How Restrictive Are "Restricted" Rights?
 
March 20, 2001
 

If a federal government contractor delivers computer software, developed at its own expense, the government should obtain only certain narrowly defined rights to use that software. If it is commercial software, the government should receive only those rights conveyed in the contractor’s standard commercial license, unless the parties agree otherwise. For non-commercial computer software developed at private expense, the Federal Acquisition Regulation (FAR) and the Defense FAR Supplement (DFARS) describe the “Restricted Rights” that the government minimally should be granted.

The Restricted Rights definitions set out in the FAR and in the DFARS differ somewhat, but basically they allow the government to use the software on the computer(s) for which it was acquired, to make archival or backup copies, to transfer the software to another computer (even a computer in a different agency), and to “modify” the software and to combine it with other software. The government may also disclose the software to support contractors, subject to the same restrictions set forth in the government’s agreement with the software contractor.

A recent case before the Armed Services Board of Contract Appeals, Ship Analytics International, Inc., ASBCA No. 50914, presented the Board with the question of just how far the government could take its Restricted Rights. The contractor delivered to the Navy a computer-based training simulator for teaching ship handling. The software used had been developed by the contractor at its own expense. In addition to an earlier (pre-1995) version of the standard Restricted Rights clause, the Navy added another provision allowing it to disclose the software to a third party for the purpose of “perform[ing] services for the Government on or with the software.”

After the simulator had run for a number of years, the Navy turned over the source code to another contractor that modified the source code, combined it with software it had developed, and installed it on upgraded hardware to manufacture and deliver a trainer different than and superior to the one furnished by the original contractor. Ship Analytics cried foul and charged the Navy with breach of contract. The Navy claimed, among other things, that it had only allowed a third party to use the software to perform services on its behalf, as it was entitled to do under its contract.

While the acceptable services were not explicitly defined in the agreement, the contractor was fortunate that there was enough documentation to show its understanding that any third-party “services” related to its software would be to maintain and support the trainer, not to manufacture an upgraded replacement. While the Board questioned whether it had the power to order the Navy to cease and desist from using the software, it did find that Ship Analytics was entitled to a license fee for the use of its software in the new trainer.
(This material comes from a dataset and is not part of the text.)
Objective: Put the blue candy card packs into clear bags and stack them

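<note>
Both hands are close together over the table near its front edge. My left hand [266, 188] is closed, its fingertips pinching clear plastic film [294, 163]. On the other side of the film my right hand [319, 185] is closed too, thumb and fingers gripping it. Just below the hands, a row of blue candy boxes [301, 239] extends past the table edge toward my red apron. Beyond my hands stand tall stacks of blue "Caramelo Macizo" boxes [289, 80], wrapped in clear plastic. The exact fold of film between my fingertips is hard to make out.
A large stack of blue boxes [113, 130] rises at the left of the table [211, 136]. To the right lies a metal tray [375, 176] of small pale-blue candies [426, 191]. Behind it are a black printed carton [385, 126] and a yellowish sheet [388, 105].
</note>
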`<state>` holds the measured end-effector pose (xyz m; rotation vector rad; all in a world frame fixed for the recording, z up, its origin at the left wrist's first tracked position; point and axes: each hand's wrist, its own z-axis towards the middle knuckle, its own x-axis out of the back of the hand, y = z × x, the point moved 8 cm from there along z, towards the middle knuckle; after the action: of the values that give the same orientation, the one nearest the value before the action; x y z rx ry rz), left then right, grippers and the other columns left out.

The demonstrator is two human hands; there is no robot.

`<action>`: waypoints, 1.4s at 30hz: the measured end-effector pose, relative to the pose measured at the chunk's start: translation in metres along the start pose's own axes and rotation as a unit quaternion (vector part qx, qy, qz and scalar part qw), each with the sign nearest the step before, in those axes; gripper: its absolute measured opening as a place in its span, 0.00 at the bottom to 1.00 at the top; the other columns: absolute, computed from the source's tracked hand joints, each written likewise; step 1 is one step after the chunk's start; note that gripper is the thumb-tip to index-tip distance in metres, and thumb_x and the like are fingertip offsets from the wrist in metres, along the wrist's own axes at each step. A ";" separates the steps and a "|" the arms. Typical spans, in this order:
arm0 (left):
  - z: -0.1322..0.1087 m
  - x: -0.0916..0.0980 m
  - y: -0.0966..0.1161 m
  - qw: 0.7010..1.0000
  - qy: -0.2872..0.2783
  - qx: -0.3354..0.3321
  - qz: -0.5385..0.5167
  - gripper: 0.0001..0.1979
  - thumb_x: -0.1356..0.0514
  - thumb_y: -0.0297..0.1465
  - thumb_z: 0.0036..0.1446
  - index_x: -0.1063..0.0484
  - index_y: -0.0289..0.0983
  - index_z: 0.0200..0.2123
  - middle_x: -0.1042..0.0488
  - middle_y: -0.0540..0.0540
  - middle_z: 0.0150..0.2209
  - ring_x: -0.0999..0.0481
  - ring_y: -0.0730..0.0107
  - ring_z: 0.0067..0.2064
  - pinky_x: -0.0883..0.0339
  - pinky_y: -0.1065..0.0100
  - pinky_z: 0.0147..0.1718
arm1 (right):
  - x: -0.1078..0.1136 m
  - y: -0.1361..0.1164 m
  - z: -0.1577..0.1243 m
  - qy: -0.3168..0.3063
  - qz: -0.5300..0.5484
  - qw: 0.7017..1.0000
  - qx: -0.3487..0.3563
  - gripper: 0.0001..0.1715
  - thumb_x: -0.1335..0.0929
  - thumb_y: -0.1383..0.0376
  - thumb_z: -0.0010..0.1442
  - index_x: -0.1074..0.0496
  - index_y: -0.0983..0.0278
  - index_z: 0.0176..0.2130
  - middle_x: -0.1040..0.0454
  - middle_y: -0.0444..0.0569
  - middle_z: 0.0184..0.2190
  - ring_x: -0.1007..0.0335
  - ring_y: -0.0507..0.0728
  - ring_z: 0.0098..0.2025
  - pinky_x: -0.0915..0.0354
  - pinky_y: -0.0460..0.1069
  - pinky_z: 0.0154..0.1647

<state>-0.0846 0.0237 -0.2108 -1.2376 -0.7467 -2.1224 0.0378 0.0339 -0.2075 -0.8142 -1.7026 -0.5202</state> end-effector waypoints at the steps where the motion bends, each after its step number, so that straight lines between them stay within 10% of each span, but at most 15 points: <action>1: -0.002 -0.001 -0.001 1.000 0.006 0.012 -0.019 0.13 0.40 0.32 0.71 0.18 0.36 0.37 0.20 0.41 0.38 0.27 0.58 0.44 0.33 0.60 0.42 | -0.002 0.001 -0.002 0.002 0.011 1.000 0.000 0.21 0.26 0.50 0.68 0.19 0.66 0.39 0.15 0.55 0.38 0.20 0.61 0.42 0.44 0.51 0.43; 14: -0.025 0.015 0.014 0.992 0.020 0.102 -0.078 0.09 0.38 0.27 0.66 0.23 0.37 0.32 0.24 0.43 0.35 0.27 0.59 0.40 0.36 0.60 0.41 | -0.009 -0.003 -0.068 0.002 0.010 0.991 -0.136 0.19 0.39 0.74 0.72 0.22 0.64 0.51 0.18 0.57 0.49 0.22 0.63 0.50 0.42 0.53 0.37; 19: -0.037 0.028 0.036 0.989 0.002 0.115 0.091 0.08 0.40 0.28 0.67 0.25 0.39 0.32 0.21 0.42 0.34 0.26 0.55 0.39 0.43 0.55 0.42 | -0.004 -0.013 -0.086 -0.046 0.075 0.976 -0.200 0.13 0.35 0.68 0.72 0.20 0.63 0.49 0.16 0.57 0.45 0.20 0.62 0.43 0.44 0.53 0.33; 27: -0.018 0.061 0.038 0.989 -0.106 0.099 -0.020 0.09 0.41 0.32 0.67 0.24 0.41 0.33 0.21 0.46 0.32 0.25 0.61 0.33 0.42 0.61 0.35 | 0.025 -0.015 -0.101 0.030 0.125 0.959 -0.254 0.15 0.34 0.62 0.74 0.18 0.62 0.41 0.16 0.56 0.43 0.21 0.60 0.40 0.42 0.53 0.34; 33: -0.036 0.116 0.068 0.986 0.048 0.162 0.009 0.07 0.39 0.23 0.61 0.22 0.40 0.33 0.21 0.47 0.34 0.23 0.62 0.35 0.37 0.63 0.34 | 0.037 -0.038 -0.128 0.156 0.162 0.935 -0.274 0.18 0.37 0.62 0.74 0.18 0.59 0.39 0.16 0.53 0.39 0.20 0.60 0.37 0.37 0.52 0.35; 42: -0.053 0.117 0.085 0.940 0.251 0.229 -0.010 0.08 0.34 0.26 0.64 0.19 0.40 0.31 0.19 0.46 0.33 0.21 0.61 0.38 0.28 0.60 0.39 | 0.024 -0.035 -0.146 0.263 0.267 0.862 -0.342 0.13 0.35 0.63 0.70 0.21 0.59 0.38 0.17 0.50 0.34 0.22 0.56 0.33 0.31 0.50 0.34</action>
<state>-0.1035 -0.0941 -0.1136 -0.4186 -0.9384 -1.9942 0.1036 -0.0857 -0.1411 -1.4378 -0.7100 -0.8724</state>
This case raises an interesting issue about how far the government can go in modifying or adapting Restricted-Rights software. There is a strong argument that the current Restricted-Rights language in the FAR and DFARS would not allow the overreaching attempted by the Navy in Ship Analytics. However, if the parties negotiate modifications to the standard language, it could open the door to unexpected consequences. A contractor must understand exactly what rights it is granting to the government both when it agrees to the standard data-rights clauses, and especially when it agrees to modifications to those clauses.